Hematuria means that red blood cells are in the urine. Urine does not normally contain red blood cells because the filters in the kidney prevent blood from entering the urine. In hematuria, the filters or other parts of the urinary tract allow blood to leak into the urine. Microscopic hematuria means that the blood is detected only with a microscope, while gross hematuria means the urine appears red or the color of tea or cola. Microscopic hematuria in an otherwise healthy child does not usually need to be investigated unless it is present in at least three urine tests over several months. However, if the child has high blood pressure, chronic kidney disease or protein in the urine, then hematuria should be investigated promptly

What causes hematuria?

Hematuria is a common finding in children and has more than 100 different causes.
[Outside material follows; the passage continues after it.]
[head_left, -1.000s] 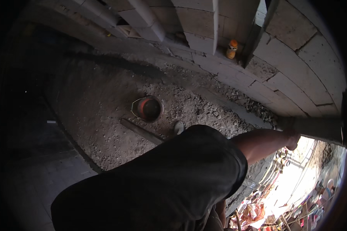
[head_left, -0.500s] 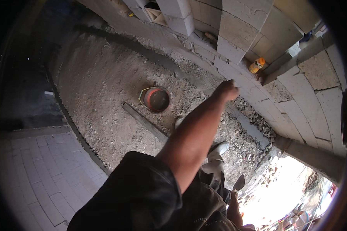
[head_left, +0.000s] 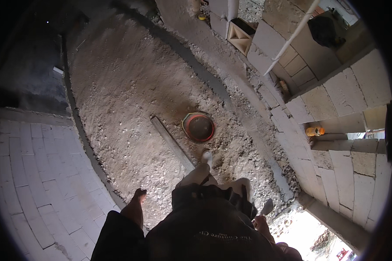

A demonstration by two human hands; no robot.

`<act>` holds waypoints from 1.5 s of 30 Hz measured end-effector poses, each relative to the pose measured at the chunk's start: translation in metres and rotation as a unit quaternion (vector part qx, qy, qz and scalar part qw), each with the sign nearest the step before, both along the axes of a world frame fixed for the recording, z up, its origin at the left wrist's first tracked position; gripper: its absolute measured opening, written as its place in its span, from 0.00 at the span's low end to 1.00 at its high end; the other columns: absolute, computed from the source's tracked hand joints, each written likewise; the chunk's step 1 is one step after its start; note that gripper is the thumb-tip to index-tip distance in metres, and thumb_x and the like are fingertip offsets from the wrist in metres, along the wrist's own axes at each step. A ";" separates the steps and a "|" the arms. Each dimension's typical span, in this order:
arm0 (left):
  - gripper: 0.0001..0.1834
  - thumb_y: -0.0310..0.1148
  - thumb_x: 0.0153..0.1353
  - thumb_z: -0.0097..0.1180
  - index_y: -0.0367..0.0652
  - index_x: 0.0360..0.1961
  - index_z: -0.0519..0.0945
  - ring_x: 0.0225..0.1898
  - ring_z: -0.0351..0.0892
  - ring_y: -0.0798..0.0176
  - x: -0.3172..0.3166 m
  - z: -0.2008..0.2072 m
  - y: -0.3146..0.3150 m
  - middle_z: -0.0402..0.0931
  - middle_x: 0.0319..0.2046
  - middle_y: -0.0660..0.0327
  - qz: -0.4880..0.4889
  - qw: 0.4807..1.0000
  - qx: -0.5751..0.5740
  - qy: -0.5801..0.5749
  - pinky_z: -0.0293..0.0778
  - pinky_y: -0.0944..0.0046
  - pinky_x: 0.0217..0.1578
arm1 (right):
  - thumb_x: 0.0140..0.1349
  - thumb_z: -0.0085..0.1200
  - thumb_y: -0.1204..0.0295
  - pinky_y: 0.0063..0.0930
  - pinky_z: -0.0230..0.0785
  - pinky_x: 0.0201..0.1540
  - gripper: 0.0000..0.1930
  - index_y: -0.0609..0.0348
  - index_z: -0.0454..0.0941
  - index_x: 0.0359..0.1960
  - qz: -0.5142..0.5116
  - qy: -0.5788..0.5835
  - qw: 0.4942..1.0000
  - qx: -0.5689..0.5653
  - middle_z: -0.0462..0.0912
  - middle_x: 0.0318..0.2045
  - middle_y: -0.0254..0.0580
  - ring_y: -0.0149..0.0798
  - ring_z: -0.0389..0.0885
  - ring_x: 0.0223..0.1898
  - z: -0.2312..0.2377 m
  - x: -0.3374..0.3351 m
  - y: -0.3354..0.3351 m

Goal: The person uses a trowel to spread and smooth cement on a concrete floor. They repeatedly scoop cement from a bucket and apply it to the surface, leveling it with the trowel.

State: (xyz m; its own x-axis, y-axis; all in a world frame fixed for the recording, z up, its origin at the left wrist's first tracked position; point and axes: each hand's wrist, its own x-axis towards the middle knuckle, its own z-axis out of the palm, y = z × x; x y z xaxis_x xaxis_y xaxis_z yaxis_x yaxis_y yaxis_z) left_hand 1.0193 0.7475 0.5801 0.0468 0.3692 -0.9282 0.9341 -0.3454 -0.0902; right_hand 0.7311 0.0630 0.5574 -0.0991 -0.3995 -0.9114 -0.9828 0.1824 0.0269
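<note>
My left hand (head_left: 140,195) hangs low at my left side over the gravelly ground, fingers curled in and nothing showing in them. At my right side, my right hand (head_left: 260,223) is closed round the handle of a trowel (head_left: 267,206). The trowel's pale, leaf-shaped blade points forward, away from me. A round bucket (head_left: 187,133) with a reddish inner rim stands on the ground ahead of my feet, grey-brown inside. Neither hand touches it. To its left lies a long narrow wooden plank (head_left: 172,143), its near end by my leg.
A pale block wall (head_left: 335,174) with openings runs along the right; an orange-capped yellow bottle (head_left: 315,131) lies in one. Another block wall (head_left: 35,174) stands at left. A grey mortar strip (head_left: 191,61) crosses the rubble ground. A white pole (head_left: 292,39) leans by the right wall.
My left arm has swung back from the right wall down to my left side. The view has turned, so the bucket and wall appear shifted. The trowel stays in my right hand.
</note>
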 end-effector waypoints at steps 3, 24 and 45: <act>0.30 0.46 0.69 0.52 0.48 0.67 0.62 0.55 0.76 0.44 0.032 0.015 -0.027 0.73 0.56 0.52 0.035 0.993 0.026 -0.109 0.70 0.34 0.55 | 0.61 0.56 0.76 0.46 0.75 0.17 0.08 0.69 0.72 0.38 0.002 -0.016 1.000 0.016 0.79 0.21 0.53 0.50 0.83 0.20 -0.024 0.080 0.013; 0.25 0.48 0.75 0.42 0.52 0.68 0.62 0.61 0.70 0.48 0.160 -0.002 0.091 0.68 0.63 0.52 0.325 0.945 -0.043 -0.011 0.67 0.38 0.59 | 0.58 0.60 0.68 0.39 0.76 0.22 0.23 0.67 0.69 0.51 0.277 -0.067 0.959 0.006 0.80 0.27 0.48 0.43 0.83 0.22 -0.052 0.577 0.123; 0.30 0.47 0.71 0.48 0.41 0.68 0.65 0.66 0.67 0.48 0.864 0.051 0.193 0.69 0.64 0.48 -0.176 0.969 -0.101 -0.138 0.66 0.48 0.62 | 0.53 0.57 0.68 0.39 0.78 0.43 0.08 0.55 0.86 0.32 0.462 -0.230 0.843 -0.149 0.87 0.35 0.45 0.45 0.86 0.39 -0.101 0.818 0.383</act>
State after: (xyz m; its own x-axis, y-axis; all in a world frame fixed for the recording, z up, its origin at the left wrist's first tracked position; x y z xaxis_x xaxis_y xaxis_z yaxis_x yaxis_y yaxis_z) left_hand 1.8838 0.9409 0.6313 0.3936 0.0973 -0.9141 0.7347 -0.6310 0.2492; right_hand 1.5492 0.4464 0.4569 0.7166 -0.3305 -0.6142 -0.6029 -0.7363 -0.3072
These causes may include:

  • abnormal structures in the urinary tract
  • inherited diseases
  • mineral imbalances in the urine
  • glomerulonephritis
  • in some cases, no cause of hematuria may be found.

Structural Causes of Hematuria

Kidneys that contain cysts (fluid-filled sacs) or are blocked may lead to any type of hematuria. An ultrasound of the kidney can determine if an abnormal structure is causing blood in the urine.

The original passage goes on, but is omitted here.